Pourquoi s’est-elle appliquée à déclarer avec une étrange insistance que, dans son esprit, le conseil municipal de Paris, « confiné dans des attributions purement financières et administratives, sans action sur la police et sur la force publique, contenu, au besoin, par le droit de suspension et de dissolution qui appartient au pouvoir central vis-à-vis de toute assemblée municipale EN RÉVOLTE contre les lois…, ne pouvait avoir, au point de vue de la paix publique, qu’une action fort inoffensive ? »

En s’exprimant ainsi les signataires du projet de loi ont-ils voulu exposer leur idéal en matière de liberté municipale, ou bien diront-ils qu’ils voulaient seulement envelopper de miel la pilule amère qu’il s’agit de faire avaler à la majorité ?

Dans le premier cas, — leur idéal et le nôtre n’ont rien de commun.

Dans le second cas, ils se sont diminués gratuitement, sans aucun résultat pratique.

En effet, de quelque miel que la gauche entoure la pilule, — la pilule ne passera pas.

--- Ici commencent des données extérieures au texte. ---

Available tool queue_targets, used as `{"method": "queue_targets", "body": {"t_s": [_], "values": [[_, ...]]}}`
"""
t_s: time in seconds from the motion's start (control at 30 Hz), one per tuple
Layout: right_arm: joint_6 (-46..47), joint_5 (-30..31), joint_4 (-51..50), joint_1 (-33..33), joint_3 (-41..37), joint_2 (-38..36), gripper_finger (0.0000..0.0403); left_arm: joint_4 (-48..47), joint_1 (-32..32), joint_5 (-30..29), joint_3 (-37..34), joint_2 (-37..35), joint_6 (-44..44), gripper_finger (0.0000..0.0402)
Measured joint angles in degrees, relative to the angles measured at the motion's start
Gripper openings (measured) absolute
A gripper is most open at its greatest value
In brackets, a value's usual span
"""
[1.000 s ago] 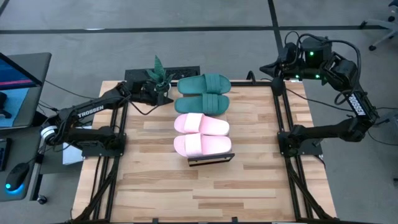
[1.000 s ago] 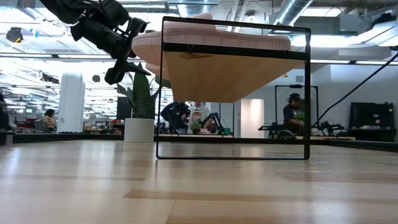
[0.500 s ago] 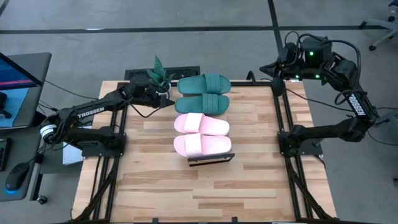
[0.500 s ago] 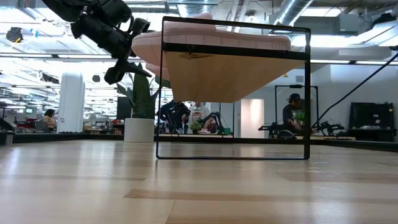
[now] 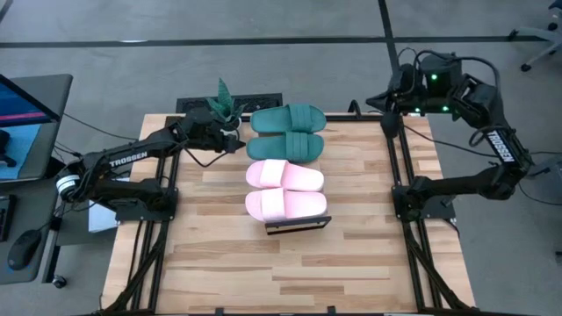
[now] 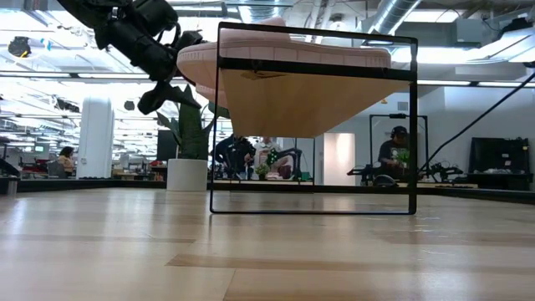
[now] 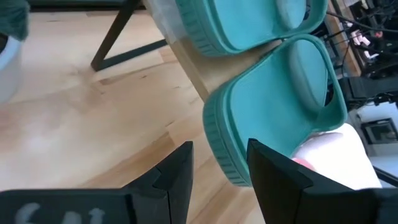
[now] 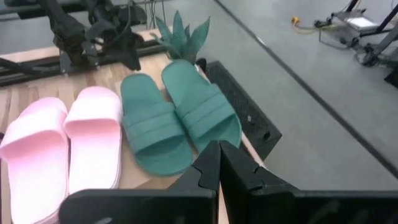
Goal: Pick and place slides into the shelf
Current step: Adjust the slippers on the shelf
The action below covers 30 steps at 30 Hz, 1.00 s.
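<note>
Since a second ago your left gripper had crept a little toward the green slides, ending just beside the heel end of the nearer green one; nothing else on the table had shifted. You had its fingers standing apart with a clear gap between them and nothing held, and in the left wrist view they pointed at the rim of that green slide, hovering above the wood without touching it. All four slides lay in a row on top of the shelf: the green pair at the far end, next to the small potted plant, and the pink slides at the near end, each pair side by side and touching. From the low view you saw the shelf's dark frame standing on the table, a pink slide resting on its plank top, and the left gripper hanging beside that end. Your right gripper waited raised off the far right corner of the table, its fingers pressed together and empty.
</note>
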Motion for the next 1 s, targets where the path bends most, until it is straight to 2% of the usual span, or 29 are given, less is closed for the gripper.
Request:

Quoi que vous disiez, le gouvernement pensera toujours, avec raison, qu’aucun conseil municipal élu ne sera jamais aussi dépendant, aussi contenu, aussi inoffensif, aussi commode qu’une commission nommée directement par le ministre de l’intérieur.

Ensuite, — c’est une mauvais tactique, un faux calcul, que d’essayer de ramener à soi, par mille concessions, les adversaires irréconciliables de la démocratie et de la souveraineté populaire.

La haine et la peur leur tiennent lieu de génie, et vos protestations ne les convainquent ni ne les trompent sur le sort qui les attend.

Il ne faut point songer à rassurer les peureux, ni à convertir les hommes dont les opinions reposent non pas sur des erreurs de l’esprit, mais sur des appétits de pouvoir et la volonté furieuse de conserver tous les abus qui les engraissent et leur promettent l’impunité.

Entre la République et l’empire, entre la dictature et la liberté, il y a des abîmes qu’on ne peut combler, — qu’il faut franchir d’un bond héroïque.

Ceux à qui le peuple a confié la revendication de ses droits, ne doivent donc pas s’amuser à dire à ses ennemis :

— Ce que nous vous demandons n’a rien d’effrayant, ni de révolutionnaire : — ce conseil municipal élu, — nous le laisserons dans les mains du pouvoir central qui le suspendra ou le supprimera, quand il se mettra en révolte contre les lois, — c’est-à-dire, chaque fois que ses actes vous déplairont ou gêneront votre bon plaisir. — Ce conseil municipal élu sera comme s’il n’était pas. — Vous n’aurez pas à compter avec lui, en dehors des questions d’honnêteté financière. Il contrôlera les dépenses, — mais ne fera pas de bruit, — et sera si doux, si petit, si inoffensif, que réellement vous ne vous apercevrez pas de sa présence.

Ils devaient dire tout simplement :

— Nous réclamons un conseil municipal élu, parce que c’est le droit absolu, — parce que la commune de Paris veut s’administrer elle-même et gérer ses biens, — parce que meunier est maître dans son moulin, — et qu’on ne peut endurer plus longtemps cette mise hors la loi de deux millions de citoyens français.

Si la majorité frelatée du Corps législatif craint de voir à ses côtés une puissance émanée du peuple, indépendante, possédant la force qui manque aux députés de l’empereur, — que nous importe ?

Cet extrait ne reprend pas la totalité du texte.